Here is an example of a smart wife. The woman’s husband had a fling with a woman who became pregnant. The man stopped seeing her immediately, but of course, the wife found out. The wife wanted her marriage anyway, so she took control and called the other woman to find out what she needed for the baby. The baby mama was never privy to any disruption that she caused in the marriage.
Some wives are not that wise, as in the following example. Years after the baby was born, the husband and the baby mama hated each other; but when their child took ill, she called to inform him. His wife insisted on being at the child's bedside with him even if it meant that the child’s mother had to leave the room. There is no way that a mother would leave the bedside of her sick child.
The child’s mother has the right to make reasonable requests and the wife must know when to show consideration. No one can make an ideal situation out of one which is not ideal.
Even when a woman is rejected by a man, she still has the right to be respected by other men. Having a baby does not make her a marked-down item. A man who is interested focuses on her beauty instead of her scars, and recognizes her value.
If the fact that she has a baby prevents him from seeing her potential, he should walk on. Leave her for the man who wants the task of helping her rebuild and restore her self-worth.
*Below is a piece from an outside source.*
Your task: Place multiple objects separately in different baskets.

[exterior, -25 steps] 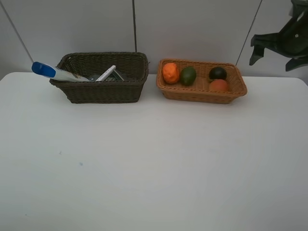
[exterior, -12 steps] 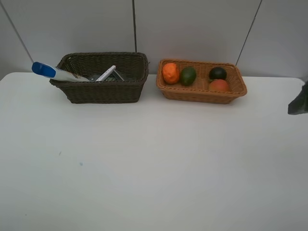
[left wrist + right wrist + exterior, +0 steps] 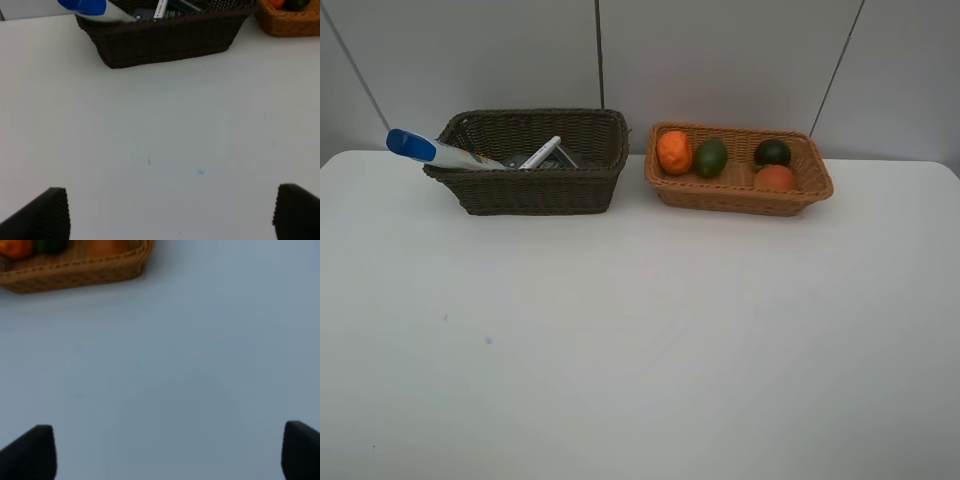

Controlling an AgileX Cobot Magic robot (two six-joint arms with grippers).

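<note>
The dark brown basket (image 3: 532, 160) stands at the back left, with the white blue-capped tube (image 3: 430, 150) poking over its left rim and the white marker (image 3: 541, 152) lying inside. The light orange-tan basket (image 3: 738, 170) beside it holds the bumpy orange (image 3: 674, 151), green lime (image 3: 711, 157), dark round fruit (image 3: 772, 152) and peach (image 3: 774, 178). Neither arm shows in the exterior view. In the left wrist view my left gripper (image 3: 172, 212) is open over bare table, short of the dark basket (image 3: 165, 35). My right gripper (image 3: 170, 452) is open too, well back from the tan basket (image 3: 70, 267).
The white table (image 3: 640, 340) spreads wide in front of both baskets, with two faint small marks left of centre. A grey panelled wall rises behind the baskets.
The right arm, seen high at the upper right a second ago, dropped past the right edge and is now out of the exterior view. Baskets and objects have not moved.
</note>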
Actually, the woman determines how she wants to treated.
There are many baby mamas who, after their restoration, show no sign of their initial predicament. They improve their relationship skills and choose not to repeat their baby mama performance.
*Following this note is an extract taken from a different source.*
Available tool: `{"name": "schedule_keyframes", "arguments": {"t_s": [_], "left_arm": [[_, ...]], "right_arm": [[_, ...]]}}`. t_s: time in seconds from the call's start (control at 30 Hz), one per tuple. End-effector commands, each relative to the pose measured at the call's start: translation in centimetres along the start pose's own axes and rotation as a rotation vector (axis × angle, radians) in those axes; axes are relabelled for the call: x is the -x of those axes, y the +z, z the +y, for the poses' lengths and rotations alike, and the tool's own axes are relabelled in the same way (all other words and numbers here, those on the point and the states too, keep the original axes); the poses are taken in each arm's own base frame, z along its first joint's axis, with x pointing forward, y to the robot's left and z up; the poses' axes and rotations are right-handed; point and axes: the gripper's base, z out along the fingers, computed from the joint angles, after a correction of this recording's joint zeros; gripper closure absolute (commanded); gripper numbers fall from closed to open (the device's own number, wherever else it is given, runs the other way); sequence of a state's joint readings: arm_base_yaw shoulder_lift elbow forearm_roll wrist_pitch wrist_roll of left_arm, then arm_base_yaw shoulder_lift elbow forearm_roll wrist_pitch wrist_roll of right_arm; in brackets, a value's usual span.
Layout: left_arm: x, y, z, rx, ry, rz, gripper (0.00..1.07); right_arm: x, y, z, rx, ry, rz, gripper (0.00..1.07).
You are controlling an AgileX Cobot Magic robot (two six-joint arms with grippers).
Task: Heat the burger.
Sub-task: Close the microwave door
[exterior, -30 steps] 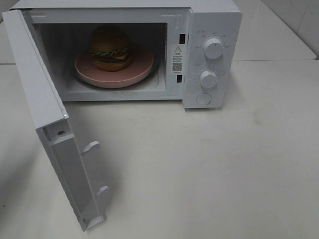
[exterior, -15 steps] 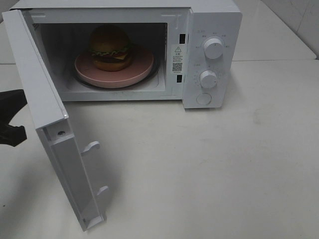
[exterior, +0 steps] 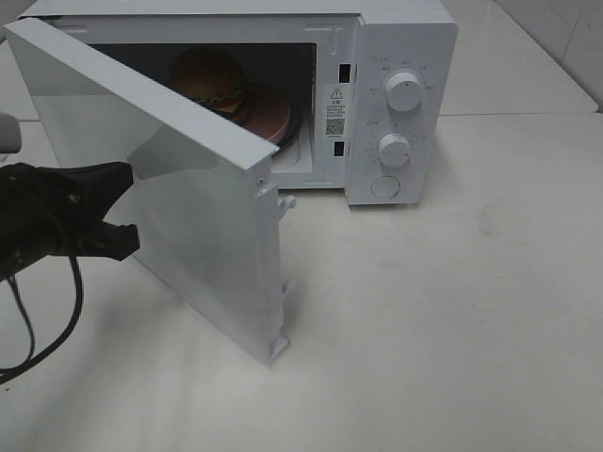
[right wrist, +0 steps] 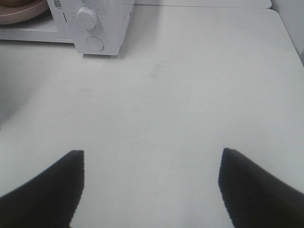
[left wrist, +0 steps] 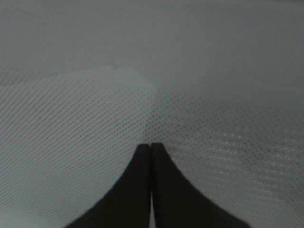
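While the white microwave's door stands half shut, the burger sits inside on a pink plate, at eleven o'clock from above.

The left gripper, at nine o'clock, is pinched closed on nothing, its tips at the door's dotted mesh face. The right gripper gapes wide and empty over the pale tabletop. The burger's glossy dome and frilled green layer suggest a soft, light stack that would likely slide apart if squeezed, so the smooth round plate's rim looks the safer hold.
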State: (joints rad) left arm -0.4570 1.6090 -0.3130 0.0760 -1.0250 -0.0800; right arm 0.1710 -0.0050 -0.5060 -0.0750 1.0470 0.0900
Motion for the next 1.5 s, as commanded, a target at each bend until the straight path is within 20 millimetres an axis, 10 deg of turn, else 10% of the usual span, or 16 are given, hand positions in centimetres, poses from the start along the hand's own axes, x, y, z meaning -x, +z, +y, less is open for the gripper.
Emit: {"name": "schedule_keyframes", "arguments": {"t_s": [0.03,1.5], "left_arm": [[0.6,1.1,-0.5,0.007,-0.016,-0.018,1.07],[5.9,15.0,-3.9,0.293,-0.015,0.044,1.07]], "right_arm": [[-0.1,-0.4,0.0,-0.004,-0.002,-0.038,0.32],[-0.1,-0.4,0.0,-0.008,0.003,-0.038,0.32]]}}
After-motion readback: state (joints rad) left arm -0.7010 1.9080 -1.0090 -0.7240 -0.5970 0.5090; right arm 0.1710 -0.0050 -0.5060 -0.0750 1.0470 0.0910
None of the little girls in this picture or any other is born with the desire to become a baby mama. If she makes that decision, it is because she is misguided. If she is seduced, it is because she is naïve. If she thinks that is the right thing to do, it is because she does not realize what is best for her.
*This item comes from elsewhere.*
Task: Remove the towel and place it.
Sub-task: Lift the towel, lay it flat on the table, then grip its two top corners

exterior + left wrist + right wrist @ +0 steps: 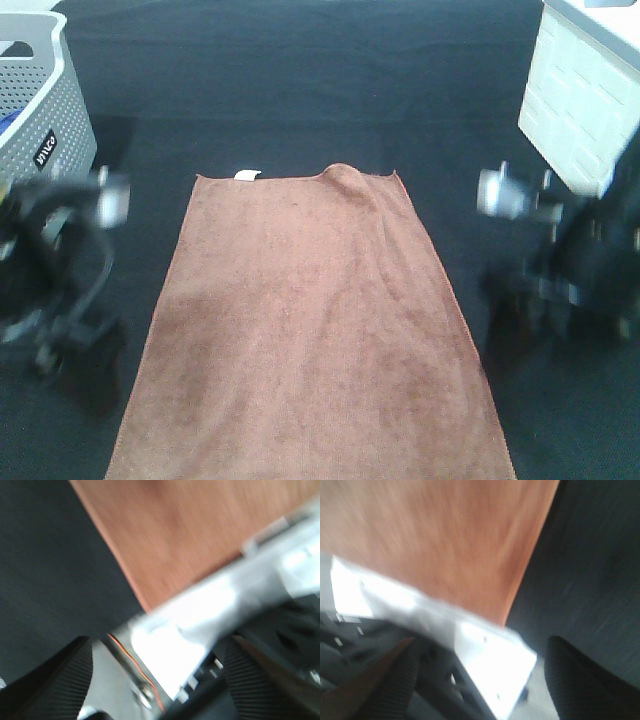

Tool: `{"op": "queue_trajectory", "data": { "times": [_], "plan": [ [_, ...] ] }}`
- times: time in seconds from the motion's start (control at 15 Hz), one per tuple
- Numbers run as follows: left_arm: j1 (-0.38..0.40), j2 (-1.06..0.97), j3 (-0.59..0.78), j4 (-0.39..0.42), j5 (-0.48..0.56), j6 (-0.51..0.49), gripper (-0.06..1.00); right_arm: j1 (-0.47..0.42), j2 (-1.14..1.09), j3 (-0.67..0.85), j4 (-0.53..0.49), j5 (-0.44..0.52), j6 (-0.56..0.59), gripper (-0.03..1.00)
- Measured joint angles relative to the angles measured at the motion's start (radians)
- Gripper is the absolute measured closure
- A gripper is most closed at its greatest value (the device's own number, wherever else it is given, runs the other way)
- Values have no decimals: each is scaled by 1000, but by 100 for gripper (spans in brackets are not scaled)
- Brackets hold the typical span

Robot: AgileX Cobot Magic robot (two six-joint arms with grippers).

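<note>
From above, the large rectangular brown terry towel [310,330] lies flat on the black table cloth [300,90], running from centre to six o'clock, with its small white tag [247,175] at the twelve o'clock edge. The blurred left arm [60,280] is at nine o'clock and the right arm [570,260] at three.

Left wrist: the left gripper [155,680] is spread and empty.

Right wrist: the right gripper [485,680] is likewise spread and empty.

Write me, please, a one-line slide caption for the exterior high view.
Brown towel lies spread on the black cloth, left arm and right arm blurred either side, grey basket at far left.
</note>
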Motion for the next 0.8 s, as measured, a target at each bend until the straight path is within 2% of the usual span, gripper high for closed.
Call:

The first women available to empower her are her mother and other immediate family members. Their training is never complete. Without trampling on her individuality, they can keep on influencing her with affirmations of her strengths and teaching life lessons from their own experiences.
Female bonding is empowering, and the baby mama needs to be included in the circle. She needs friends to assist her; advise her; affirm her, applaud her and make her accountable. No force is greater for the redemption of one woman, than a supportive circle of other women.
Would you refer to a single mother as a "baby mama" if the definition fits her?
In 2013, Dom Giordano reported on Philly.com about one woman who was receiving $15,000 a month in child support from a NFL quarterback, and then had a second child by an NBA player. She was not in a relationship with either man.
She may not have been intentional about having the babies, but she added to the statistics of the 28% of American women who have babies with at least two different men. She increased the number of children growing up without fathers, or having to adjust to the complications of step parents.
Financial support is only one of the children’s needs, and some baby mamas do not even get that. The familial and moral structure of the home is also important in their development.
There are several factors the baby mama has to think about with regard to her role of motherhood:
- Whether the life she chooses accommodates her fullest potential as a woman, and as a mother
- Whether her child’s interest is in the right spot on her list of priorities
- How she will continue to interact with men
- What her children will learn from such interaction
- How effectively she can teach them respect for her and respect for their fathers
Finally, honest communication between mother and child is important at every age. Children know when the mother is putting forth her best effort; and she can influence them positively regardless of the past. She can create a loving, trusting family if she is intentional.